Extracted data entries
· · · ·

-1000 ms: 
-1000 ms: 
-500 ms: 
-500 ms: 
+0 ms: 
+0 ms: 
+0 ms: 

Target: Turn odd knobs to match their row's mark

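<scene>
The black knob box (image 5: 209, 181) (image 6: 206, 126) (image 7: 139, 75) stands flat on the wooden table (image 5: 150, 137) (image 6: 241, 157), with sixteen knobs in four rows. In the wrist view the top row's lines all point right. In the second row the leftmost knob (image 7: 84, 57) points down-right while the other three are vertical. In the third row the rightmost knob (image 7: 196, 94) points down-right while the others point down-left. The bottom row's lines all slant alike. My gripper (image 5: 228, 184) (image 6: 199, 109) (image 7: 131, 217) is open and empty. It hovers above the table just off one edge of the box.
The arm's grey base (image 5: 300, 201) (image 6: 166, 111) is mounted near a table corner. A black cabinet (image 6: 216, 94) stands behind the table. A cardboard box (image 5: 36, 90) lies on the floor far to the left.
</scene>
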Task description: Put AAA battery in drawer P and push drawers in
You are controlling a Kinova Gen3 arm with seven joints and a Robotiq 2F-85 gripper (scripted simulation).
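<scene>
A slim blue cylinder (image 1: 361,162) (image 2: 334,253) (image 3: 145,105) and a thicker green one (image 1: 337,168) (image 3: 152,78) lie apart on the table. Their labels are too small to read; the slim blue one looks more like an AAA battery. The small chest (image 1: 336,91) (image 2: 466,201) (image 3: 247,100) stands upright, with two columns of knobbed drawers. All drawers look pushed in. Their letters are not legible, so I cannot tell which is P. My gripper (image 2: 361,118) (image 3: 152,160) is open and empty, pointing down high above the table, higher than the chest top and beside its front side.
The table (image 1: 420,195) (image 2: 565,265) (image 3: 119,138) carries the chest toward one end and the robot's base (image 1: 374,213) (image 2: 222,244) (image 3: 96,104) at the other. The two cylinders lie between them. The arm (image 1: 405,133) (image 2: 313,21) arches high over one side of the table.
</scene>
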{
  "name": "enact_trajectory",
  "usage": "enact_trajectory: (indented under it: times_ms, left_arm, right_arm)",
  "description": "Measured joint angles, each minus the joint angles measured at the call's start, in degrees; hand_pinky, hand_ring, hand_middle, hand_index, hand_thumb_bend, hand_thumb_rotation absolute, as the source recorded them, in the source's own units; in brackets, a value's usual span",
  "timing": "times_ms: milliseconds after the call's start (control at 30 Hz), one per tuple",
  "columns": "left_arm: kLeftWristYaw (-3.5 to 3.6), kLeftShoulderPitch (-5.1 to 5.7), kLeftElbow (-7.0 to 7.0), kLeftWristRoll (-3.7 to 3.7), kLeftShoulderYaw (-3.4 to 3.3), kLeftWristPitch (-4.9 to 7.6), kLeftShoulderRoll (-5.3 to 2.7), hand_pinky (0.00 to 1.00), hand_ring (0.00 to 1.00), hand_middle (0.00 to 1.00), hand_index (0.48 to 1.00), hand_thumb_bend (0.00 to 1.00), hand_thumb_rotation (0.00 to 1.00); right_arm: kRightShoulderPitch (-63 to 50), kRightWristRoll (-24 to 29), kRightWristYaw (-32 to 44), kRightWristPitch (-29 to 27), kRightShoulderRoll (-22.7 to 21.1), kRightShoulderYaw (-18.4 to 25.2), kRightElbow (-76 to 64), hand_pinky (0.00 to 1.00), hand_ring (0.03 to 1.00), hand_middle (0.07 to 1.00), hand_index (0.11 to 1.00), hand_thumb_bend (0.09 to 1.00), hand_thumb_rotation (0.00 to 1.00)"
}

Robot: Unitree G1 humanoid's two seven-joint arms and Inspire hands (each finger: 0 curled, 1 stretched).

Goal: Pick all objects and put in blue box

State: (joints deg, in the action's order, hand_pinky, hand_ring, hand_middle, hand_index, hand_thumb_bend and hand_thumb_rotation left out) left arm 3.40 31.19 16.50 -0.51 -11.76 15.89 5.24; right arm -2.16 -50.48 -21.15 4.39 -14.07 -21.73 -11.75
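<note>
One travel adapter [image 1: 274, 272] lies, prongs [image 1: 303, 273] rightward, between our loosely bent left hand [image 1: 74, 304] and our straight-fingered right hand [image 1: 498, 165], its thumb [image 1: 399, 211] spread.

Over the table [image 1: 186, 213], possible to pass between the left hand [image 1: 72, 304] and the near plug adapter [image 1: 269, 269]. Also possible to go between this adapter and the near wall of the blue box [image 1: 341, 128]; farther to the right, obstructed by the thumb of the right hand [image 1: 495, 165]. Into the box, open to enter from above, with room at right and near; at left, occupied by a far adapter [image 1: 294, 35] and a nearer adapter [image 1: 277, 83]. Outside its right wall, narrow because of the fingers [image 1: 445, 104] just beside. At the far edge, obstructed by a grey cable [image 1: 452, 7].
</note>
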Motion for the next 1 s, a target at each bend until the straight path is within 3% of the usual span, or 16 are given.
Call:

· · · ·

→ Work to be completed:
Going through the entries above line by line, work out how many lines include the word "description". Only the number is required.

→ Answer to this problem:
2